- Interactive map of Kareli
- Kareli Location within Georgia Kareli Location within Shida Kartli
- Coordinates: 42°01′17″N 43°53′35″E﻿ / ﻿42.02139°N 43.89306°E
- Country: Georgia (country)
- Mkhare: Shida Kartli
- District: Kareli
- Elevation: 620 m (2,030 ft)

Population (2024)
- • Total: 6,775
- Time zone: UTC+4 (Georgian Time)

= Kareli, Georgia =

Kareli (ქარელი) is a town in Shida Kartli, Georgia, located on the right bank of the Mtkvari, 94 km west of the country's capital of Tbilisi.
Kareli became the district center in 1939, transformed into a township in 1962, declared a city in 1981. There is a railway station, industrial enterprises, healthcare, educational and cultural institutions in Kareli.

==Overview==
Kareli is first mentioned as a village in the 1715 documents.
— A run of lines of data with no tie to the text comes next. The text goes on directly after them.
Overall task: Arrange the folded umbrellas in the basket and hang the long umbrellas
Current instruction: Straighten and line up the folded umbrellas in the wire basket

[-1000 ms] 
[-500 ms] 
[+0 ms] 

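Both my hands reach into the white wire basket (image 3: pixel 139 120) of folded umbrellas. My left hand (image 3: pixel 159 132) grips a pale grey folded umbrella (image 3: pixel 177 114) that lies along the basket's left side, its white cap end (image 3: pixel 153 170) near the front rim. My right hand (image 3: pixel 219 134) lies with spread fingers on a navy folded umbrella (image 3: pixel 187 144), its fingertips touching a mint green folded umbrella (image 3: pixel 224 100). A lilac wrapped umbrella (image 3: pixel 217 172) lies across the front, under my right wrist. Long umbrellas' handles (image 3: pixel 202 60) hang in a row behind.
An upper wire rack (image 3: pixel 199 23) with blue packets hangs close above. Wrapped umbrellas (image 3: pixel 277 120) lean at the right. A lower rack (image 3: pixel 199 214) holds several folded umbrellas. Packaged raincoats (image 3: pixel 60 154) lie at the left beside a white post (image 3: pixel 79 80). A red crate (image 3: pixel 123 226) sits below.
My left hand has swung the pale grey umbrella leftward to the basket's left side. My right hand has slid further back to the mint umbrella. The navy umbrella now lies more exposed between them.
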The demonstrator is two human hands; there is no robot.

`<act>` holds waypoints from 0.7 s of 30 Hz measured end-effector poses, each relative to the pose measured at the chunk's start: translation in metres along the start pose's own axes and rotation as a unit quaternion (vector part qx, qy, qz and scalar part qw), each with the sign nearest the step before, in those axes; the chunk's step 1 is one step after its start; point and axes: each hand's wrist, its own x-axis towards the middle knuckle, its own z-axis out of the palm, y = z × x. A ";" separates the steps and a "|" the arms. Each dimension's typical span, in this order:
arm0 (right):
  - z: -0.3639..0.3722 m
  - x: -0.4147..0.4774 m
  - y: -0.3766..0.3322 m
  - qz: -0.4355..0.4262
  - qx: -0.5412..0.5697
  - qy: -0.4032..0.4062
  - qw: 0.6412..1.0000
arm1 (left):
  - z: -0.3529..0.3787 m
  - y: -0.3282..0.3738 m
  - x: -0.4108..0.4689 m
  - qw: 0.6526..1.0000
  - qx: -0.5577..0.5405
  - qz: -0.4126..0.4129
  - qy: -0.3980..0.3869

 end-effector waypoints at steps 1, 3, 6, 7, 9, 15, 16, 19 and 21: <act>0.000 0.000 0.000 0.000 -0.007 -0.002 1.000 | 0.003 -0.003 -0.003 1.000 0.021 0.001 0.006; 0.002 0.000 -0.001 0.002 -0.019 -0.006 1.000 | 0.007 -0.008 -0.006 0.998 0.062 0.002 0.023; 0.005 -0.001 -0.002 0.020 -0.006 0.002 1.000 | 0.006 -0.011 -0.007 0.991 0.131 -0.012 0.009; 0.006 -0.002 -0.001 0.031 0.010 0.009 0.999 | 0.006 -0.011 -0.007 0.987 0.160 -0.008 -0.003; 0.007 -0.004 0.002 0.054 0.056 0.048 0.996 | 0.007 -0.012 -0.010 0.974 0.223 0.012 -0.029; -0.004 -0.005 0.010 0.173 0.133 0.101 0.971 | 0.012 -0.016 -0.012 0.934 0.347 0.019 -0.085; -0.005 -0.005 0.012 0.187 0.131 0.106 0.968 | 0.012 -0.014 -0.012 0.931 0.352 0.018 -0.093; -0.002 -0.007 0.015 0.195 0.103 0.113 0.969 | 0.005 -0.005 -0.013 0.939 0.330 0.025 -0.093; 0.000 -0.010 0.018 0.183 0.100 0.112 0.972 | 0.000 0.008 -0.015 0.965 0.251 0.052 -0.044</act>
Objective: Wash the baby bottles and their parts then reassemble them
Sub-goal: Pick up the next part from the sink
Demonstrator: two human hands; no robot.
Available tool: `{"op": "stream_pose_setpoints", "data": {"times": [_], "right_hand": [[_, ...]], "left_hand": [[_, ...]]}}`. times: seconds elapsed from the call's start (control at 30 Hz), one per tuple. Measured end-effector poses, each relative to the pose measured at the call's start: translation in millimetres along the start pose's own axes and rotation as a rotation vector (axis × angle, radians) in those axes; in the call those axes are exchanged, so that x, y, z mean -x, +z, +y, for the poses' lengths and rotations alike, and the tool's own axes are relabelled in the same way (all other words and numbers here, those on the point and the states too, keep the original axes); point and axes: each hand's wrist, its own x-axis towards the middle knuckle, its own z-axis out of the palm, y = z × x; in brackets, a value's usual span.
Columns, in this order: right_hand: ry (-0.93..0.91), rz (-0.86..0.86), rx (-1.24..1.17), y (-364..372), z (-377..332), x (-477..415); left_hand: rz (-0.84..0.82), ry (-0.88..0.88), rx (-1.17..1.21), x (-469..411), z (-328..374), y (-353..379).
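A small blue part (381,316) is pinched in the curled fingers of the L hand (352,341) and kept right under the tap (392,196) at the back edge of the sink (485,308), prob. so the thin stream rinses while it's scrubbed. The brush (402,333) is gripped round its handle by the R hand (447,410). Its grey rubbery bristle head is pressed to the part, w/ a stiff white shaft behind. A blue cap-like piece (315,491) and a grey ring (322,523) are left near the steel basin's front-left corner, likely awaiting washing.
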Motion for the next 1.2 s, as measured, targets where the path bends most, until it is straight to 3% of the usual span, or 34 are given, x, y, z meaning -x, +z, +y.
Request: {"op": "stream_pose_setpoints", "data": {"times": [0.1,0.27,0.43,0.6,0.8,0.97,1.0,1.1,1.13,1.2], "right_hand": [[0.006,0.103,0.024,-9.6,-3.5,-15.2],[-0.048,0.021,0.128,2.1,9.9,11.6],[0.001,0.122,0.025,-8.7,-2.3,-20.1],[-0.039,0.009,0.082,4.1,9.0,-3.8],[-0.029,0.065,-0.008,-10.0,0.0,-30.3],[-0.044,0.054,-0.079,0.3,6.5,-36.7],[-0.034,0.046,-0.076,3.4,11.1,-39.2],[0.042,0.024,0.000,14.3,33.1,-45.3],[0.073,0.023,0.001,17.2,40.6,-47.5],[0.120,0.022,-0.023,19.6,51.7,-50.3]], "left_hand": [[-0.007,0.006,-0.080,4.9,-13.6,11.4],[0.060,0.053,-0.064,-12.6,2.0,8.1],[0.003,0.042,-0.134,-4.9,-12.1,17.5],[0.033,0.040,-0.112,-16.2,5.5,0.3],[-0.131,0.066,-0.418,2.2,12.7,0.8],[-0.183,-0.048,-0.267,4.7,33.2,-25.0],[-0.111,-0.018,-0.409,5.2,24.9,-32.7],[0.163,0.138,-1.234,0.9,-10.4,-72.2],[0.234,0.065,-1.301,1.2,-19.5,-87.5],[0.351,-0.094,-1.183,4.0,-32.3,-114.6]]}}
It was a property of the Tsitsishvili noble family. It acquired the status of a town under the Soviet government in 1981. Since 1939, it has been an administrative center of the homonymous district. As of the 2014 census, Kareli had a population of 6,654.

Kareli has a humid subtropical climate with moderately cold winters and long warm summers. The town's environs are a home to several architectural monuments of medieval Georgia such as the churches of Zghuderi, Samtsevrisi, Ruisi, and Kintsvisi, and the fortress of Ortubani (Dzama).